§ **Task statement**:
Here is a block of entries. Write out its lines exactly, from the first through the one containing "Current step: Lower".

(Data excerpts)
******************************

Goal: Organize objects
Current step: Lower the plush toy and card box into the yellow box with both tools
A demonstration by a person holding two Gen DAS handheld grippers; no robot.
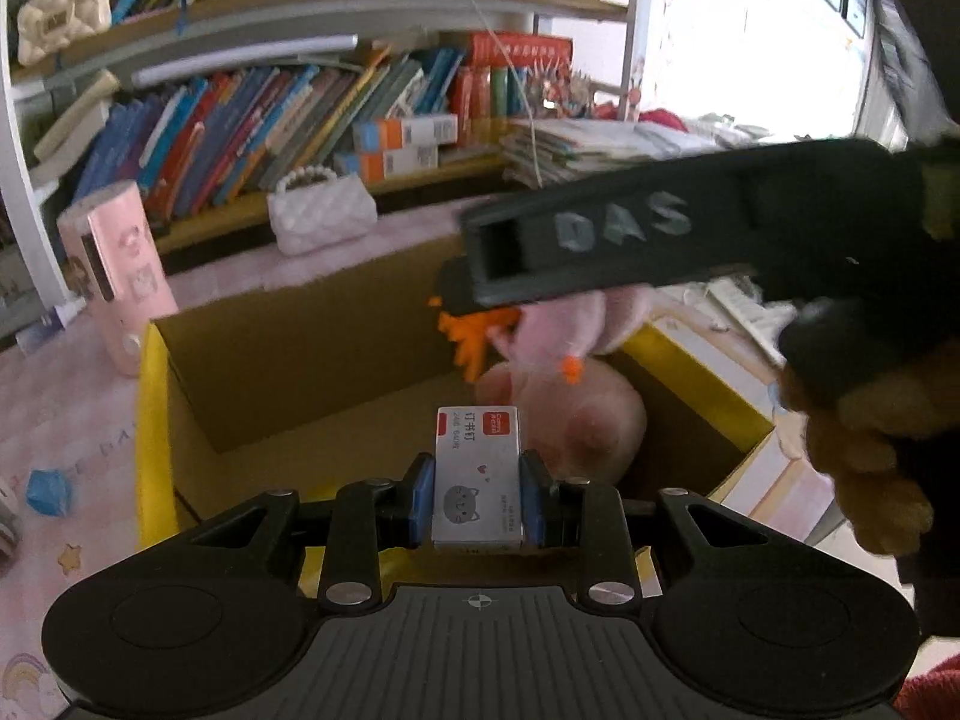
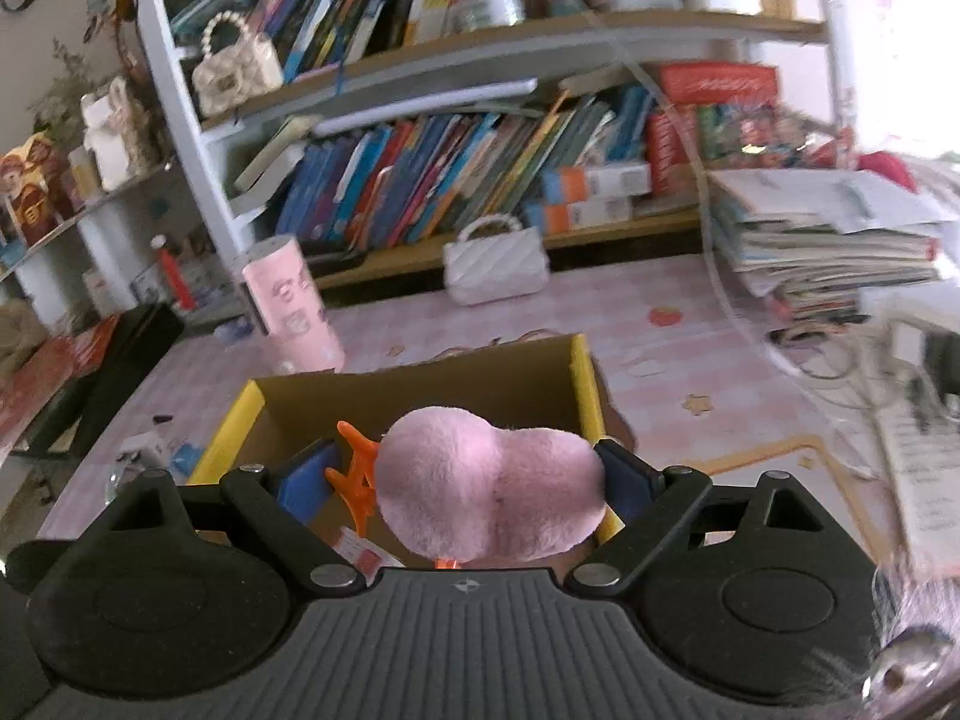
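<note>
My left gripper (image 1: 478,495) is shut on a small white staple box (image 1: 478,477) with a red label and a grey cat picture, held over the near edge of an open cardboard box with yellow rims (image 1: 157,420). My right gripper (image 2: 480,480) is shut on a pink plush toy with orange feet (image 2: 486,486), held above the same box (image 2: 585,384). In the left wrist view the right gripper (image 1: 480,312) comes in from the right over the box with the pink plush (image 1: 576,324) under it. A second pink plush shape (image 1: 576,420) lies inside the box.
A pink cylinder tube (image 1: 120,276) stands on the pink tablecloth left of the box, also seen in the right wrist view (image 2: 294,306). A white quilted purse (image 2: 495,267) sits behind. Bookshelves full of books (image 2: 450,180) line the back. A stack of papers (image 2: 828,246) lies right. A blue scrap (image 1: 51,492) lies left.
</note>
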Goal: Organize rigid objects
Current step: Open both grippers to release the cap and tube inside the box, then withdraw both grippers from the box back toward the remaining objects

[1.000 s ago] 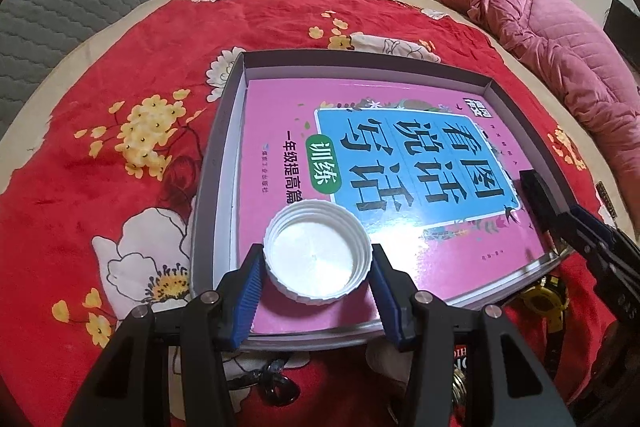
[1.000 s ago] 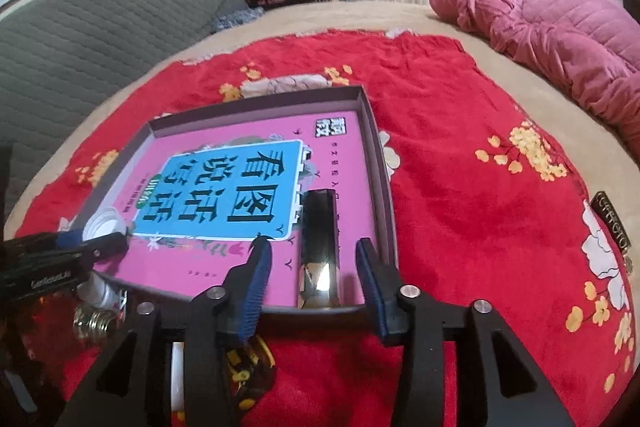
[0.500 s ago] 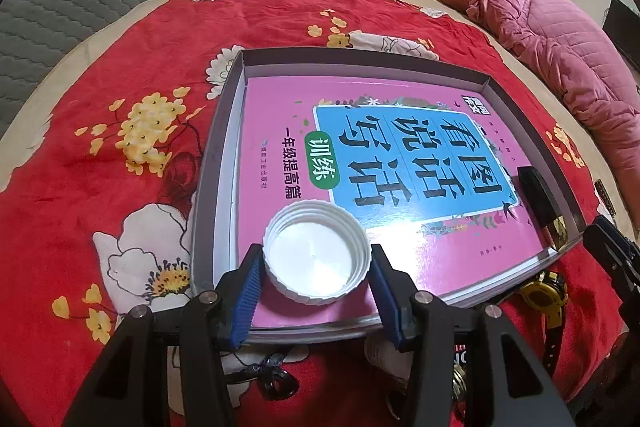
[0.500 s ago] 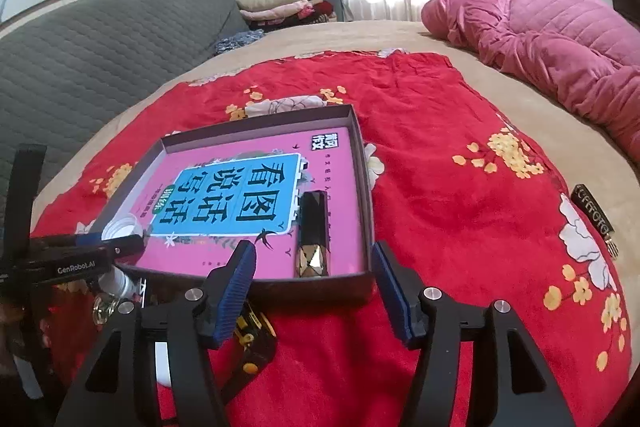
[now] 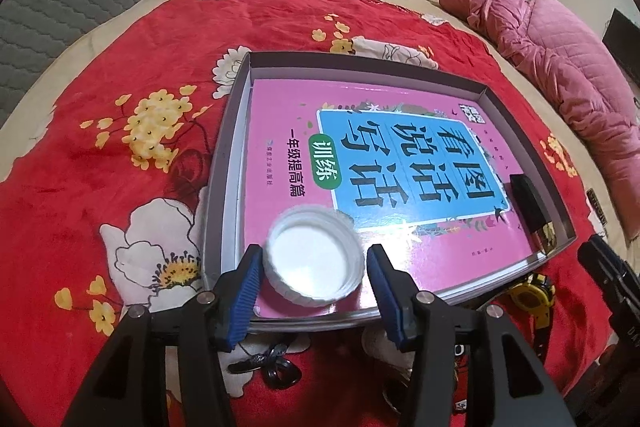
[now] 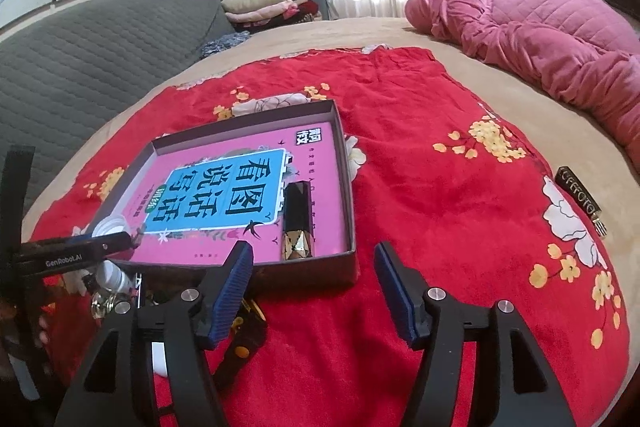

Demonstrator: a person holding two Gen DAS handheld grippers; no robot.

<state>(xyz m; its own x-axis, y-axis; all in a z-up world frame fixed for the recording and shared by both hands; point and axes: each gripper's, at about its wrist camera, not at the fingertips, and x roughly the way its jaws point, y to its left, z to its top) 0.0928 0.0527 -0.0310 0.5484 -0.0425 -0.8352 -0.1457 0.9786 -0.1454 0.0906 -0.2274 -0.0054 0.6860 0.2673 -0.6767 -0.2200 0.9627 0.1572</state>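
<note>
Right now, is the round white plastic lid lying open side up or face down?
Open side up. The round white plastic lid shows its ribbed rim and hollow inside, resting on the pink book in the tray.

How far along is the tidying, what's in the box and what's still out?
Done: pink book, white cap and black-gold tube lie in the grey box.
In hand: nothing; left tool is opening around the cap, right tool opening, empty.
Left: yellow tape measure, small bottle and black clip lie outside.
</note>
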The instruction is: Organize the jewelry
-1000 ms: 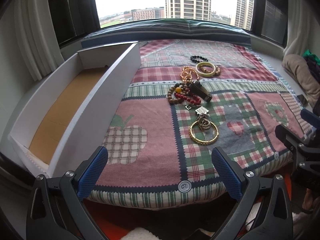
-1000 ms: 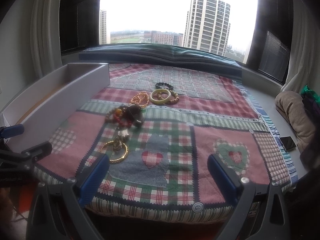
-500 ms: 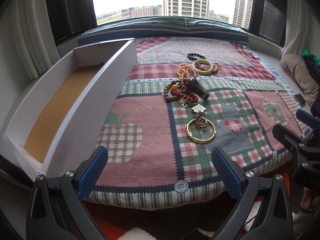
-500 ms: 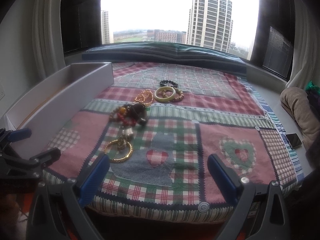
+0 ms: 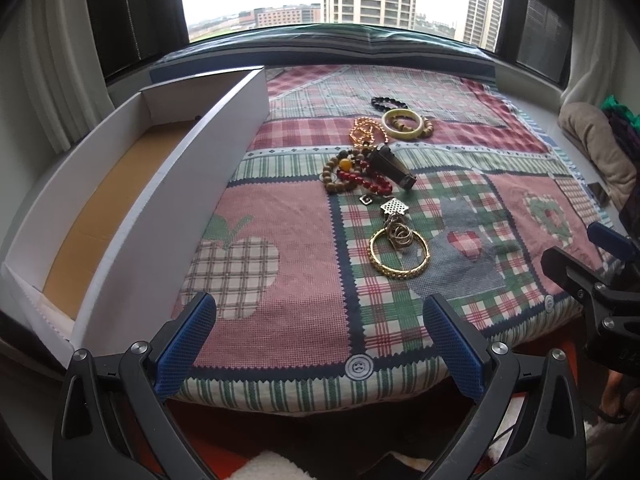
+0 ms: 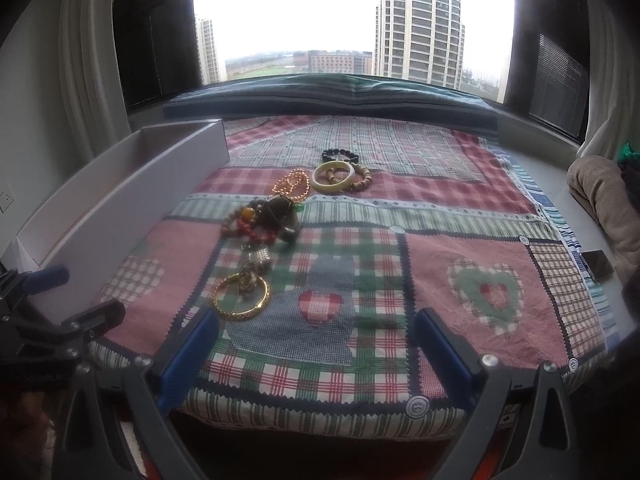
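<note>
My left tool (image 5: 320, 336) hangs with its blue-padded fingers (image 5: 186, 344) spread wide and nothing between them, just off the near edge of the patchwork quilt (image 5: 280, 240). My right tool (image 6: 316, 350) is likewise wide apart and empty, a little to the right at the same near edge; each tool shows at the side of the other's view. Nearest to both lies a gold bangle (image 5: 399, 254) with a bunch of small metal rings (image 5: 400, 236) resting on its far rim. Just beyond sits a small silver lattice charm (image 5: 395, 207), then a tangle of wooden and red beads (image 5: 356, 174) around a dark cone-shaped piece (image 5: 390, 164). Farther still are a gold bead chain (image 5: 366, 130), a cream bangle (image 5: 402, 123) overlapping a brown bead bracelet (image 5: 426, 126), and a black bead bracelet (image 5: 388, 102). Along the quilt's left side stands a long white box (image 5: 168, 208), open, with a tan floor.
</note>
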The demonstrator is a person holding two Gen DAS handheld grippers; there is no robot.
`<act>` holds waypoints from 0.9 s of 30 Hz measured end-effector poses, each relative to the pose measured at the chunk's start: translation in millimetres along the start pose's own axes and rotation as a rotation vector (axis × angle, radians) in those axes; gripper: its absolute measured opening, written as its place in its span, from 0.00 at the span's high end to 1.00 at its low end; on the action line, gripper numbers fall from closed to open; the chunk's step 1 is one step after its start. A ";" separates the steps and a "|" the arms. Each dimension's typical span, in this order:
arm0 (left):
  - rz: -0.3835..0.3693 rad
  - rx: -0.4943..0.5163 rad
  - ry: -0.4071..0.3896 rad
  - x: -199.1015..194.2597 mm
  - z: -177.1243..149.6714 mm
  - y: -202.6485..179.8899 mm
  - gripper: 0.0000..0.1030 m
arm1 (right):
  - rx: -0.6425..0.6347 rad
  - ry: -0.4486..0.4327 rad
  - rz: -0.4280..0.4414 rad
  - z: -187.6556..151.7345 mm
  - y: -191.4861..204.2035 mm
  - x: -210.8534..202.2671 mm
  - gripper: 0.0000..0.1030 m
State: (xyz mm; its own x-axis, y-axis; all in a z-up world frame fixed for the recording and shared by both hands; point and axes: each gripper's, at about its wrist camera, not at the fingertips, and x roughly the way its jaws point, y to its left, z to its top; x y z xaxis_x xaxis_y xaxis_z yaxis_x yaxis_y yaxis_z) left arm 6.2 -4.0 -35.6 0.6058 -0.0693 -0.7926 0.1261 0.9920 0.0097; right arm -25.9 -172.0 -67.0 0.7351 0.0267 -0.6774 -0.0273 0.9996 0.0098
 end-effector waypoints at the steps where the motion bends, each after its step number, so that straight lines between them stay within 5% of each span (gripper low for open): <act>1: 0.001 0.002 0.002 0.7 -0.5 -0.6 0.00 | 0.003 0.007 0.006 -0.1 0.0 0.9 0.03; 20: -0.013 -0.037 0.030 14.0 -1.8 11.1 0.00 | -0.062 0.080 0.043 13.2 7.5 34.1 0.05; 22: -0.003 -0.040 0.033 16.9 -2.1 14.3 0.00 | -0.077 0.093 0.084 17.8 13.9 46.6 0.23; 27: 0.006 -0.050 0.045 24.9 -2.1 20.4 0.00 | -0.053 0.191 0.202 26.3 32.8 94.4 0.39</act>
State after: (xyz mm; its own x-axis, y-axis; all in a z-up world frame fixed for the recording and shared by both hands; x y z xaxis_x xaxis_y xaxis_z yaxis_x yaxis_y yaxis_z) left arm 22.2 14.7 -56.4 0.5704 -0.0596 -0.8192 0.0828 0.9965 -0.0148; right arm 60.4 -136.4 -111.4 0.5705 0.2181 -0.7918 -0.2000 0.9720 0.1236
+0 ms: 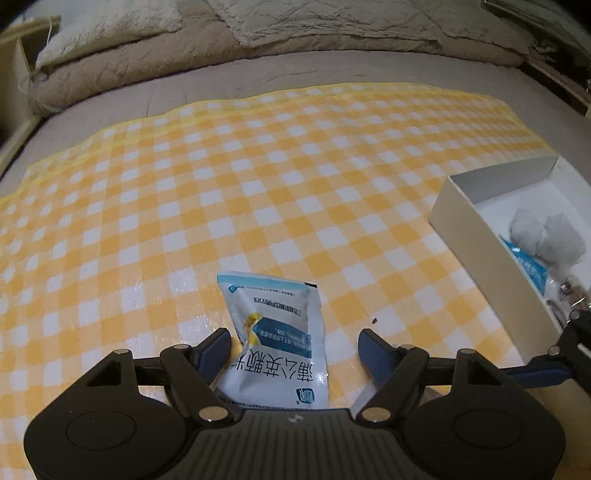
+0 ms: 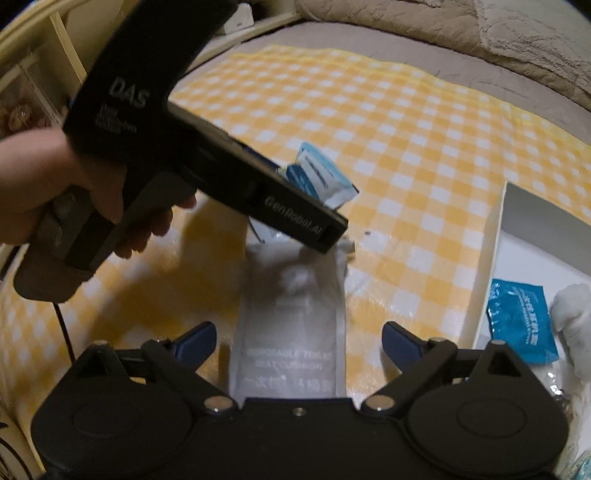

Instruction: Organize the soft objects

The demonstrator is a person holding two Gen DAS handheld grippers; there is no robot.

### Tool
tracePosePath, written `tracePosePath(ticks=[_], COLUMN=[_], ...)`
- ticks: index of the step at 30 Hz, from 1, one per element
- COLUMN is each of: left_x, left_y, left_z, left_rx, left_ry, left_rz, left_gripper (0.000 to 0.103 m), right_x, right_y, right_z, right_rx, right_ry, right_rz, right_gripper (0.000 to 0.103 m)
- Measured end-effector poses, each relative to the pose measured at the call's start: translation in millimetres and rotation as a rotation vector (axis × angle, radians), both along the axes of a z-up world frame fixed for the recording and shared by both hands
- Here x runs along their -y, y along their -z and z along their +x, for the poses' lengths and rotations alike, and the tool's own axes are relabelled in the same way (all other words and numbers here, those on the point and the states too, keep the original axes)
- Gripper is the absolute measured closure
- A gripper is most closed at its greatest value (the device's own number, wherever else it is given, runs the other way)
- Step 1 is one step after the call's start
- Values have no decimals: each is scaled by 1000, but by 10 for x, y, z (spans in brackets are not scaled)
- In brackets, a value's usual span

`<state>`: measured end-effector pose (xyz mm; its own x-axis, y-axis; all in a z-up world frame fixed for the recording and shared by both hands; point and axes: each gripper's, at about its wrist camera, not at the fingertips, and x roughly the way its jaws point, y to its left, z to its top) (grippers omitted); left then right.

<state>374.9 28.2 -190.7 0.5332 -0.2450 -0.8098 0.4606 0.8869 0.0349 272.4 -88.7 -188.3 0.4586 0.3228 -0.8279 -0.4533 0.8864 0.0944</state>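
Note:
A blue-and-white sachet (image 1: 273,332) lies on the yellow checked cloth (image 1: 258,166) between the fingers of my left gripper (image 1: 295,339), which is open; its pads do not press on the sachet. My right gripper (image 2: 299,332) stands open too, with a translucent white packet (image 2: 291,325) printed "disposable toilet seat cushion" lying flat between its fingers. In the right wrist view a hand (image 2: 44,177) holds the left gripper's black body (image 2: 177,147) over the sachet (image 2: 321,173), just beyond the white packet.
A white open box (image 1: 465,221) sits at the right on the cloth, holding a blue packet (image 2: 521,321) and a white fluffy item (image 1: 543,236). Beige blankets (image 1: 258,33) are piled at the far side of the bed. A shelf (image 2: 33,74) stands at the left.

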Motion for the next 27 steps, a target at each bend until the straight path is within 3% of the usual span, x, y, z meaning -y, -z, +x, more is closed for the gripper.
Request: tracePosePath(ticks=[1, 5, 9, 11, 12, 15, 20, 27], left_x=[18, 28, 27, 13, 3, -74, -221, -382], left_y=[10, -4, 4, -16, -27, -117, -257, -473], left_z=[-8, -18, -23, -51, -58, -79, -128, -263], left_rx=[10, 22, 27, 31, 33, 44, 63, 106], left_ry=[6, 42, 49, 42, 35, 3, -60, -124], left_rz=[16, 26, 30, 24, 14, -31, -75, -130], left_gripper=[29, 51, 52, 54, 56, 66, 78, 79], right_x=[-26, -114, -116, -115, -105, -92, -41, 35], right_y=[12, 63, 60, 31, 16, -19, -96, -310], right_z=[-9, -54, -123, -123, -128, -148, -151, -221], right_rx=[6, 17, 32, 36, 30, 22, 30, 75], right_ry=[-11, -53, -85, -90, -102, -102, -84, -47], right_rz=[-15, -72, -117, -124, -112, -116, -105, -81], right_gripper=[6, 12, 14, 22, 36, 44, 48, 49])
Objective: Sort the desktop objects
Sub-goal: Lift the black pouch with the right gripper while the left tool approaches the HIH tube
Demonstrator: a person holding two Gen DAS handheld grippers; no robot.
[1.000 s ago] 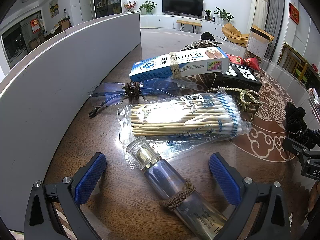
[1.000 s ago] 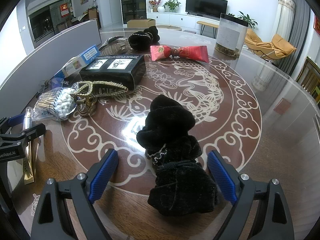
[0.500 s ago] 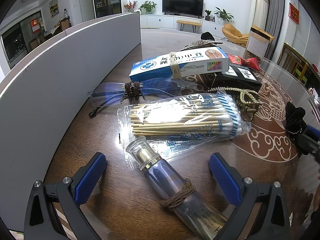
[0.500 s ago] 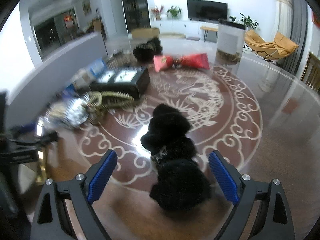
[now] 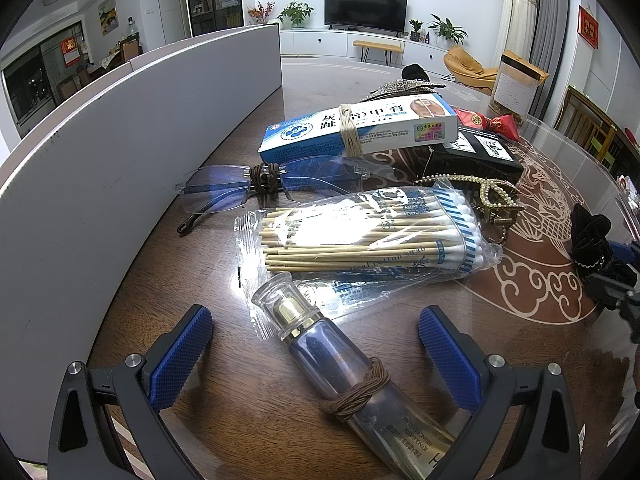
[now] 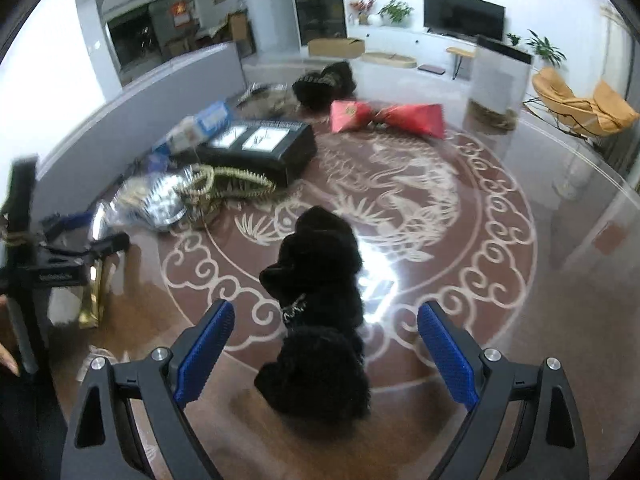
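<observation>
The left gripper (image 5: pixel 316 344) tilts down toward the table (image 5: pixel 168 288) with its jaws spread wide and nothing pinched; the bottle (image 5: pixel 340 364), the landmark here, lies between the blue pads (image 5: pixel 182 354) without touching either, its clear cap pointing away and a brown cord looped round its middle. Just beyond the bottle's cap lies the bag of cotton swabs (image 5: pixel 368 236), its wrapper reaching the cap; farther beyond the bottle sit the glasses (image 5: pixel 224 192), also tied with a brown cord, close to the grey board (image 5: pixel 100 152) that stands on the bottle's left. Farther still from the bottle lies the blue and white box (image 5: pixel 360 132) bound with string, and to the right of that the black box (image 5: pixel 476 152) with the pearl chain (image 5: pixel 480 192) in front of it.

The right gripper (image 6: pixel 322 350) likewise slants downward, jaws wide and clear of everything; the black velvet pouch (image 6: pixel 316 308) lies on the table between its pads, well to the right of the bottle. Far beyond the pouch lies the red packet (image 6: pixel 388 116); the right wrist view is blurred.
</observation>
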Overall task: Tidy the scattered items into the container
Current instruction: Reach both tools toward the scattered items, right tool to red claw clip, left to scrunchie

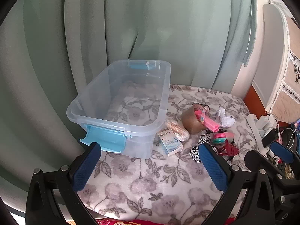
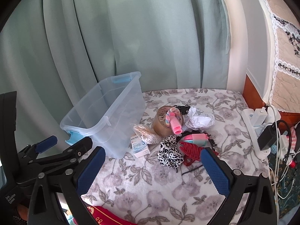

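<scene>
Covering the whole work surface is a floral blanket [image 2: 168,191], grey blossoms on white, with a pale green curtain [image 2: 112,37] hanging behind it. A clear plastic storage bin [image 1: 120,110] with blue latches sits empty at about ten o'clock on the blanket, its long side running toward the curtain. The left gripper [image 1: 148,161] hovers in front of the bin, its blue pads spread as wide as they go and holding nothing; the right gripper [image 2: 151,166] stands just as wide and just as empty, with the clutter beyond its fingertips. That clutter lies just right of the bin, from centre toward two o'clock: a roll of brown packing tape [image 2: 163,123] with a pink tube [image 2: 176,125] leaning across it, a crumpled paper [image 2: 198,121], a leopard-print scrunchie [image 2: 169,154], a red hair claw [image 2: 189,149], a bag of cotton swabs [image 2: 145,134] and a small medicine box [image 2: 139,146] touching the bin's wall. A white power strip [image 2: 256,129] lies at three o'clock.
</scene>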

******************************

§ **Answer below**:
Goal: Organize objects
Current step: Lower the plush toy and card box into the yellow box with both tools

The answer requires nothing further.